▸ **TASK INSTRUCTIONS**: Run through the data and copy out every line that mentions the word "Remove".

▸ **EXCERPTED DATA**:
_ _ _
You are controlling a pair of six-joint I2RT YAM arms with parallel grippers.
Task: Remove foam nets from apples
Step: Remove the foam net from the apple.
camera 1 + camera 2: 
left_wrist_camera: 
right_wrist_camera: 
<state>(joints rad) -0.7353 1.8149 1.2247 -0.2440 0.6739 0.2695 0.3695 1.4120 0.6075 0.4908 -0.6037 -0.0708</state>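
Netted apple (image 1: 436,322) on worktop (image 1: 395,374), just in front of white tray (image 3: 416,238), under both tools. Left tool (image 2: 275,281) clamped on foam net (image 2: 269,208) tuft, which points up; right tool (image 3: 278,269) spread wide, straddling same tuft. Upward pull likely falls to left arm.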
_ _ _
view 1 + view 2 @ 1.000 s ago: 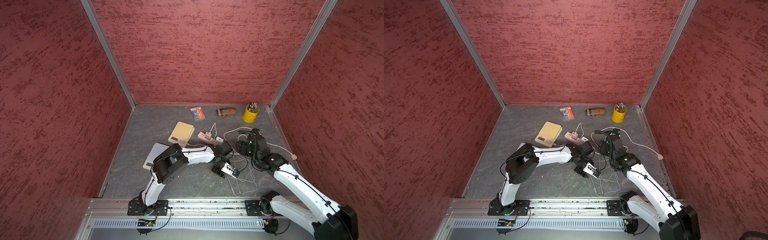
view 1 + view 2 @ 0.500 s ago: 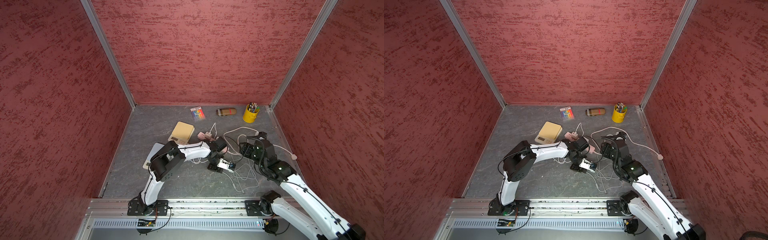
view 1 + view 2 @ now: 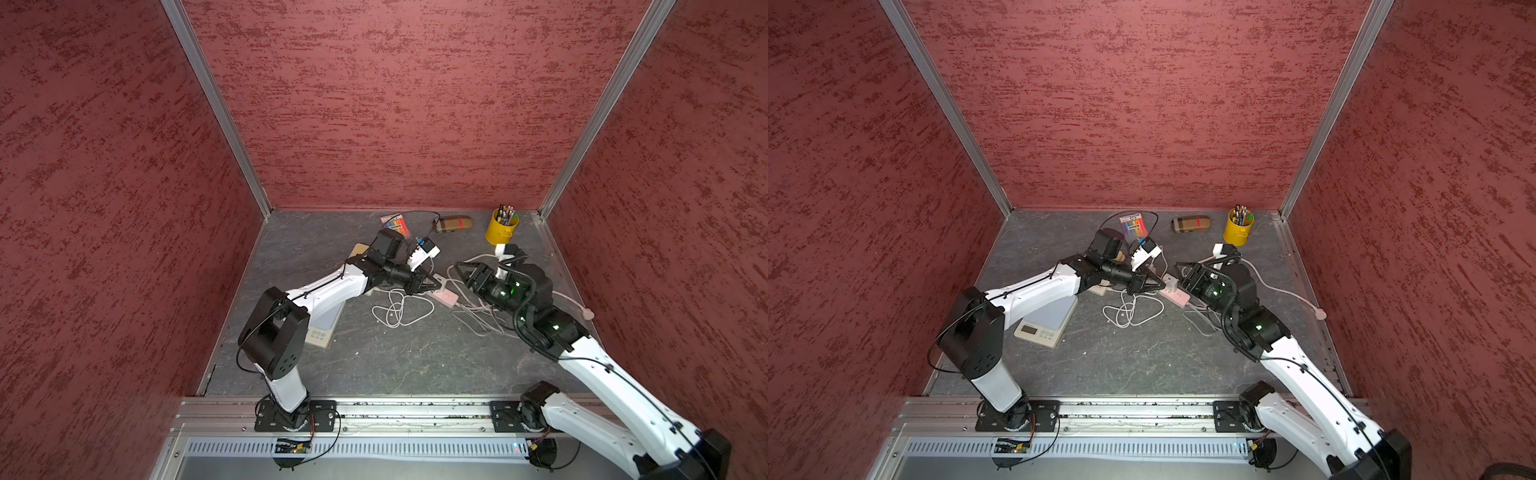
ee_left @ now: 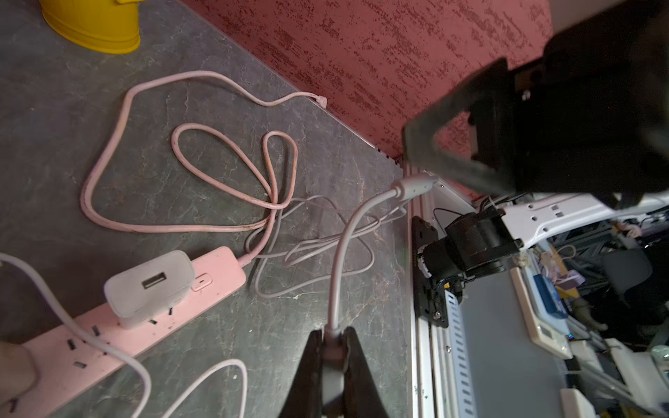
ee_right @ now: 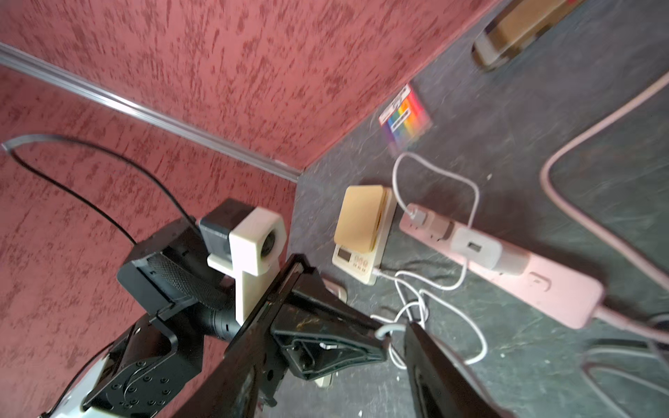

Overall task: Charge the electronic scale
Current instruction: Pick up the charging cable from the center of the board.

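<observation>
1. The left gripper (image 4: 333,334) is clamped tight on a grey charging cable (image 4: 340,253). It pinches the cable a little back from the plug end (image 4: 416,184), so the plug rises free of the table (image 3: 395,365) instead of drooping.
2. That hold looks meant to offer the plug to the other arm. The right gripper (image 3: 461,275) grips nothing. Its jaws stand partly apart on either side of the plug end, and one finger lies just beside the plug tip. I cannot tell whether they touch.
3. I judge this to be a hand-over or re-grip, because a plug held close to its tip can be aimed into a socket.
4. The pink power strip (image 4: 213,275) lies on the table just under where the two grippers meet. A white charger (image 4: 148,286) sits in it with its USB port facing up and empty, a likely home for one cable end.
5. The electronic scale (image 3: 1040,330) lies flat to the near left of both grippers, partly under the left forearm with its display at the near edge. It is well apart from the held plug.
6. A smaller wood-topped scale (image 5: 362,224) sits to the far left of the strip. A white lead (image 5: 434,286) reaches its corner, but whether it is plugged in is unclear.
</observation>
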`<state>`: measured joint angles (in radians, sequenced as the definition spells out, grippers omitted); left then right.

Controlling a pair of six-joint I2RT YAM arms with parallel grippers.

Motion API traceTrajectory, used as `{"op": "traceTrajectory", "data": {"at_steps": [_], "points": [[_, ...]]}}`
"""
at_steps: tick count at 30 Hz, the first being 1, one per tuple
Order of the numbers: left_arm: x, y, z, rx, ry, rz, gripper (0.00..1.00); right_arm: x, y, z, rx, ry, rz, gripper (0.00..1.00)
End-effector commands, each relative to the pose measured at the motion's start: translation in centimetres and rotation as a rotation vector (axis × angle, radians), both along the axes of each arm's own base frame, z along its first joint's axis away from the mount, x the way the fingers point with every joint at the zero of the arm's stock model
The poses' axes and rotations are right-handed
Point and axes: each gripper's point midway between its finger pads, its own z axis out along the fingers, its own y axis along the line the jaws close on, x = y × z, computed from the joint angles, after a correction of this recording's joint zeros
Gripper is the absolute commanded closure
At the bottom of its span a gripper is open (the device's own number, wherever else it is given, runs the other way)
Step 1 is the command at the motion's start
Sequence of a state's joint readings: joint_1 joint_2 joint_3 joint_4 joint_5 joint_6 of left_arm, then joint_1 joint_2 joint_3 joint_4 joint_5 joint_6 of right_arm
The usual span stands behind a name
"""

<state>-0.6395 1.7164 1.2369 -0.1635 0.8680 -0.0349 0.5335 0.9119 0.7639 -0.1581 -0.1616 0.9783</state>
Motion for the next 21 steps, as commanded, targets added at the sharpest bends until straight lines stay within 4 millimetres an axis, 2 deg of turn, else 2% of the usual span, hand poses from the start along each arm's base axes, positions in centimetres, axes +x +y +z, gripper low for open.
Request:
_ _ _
▸ **ANSWER TO THIS EXERCISE**:
Task: Remove foam nets from apples
Step: Remove the foam net from the apple.

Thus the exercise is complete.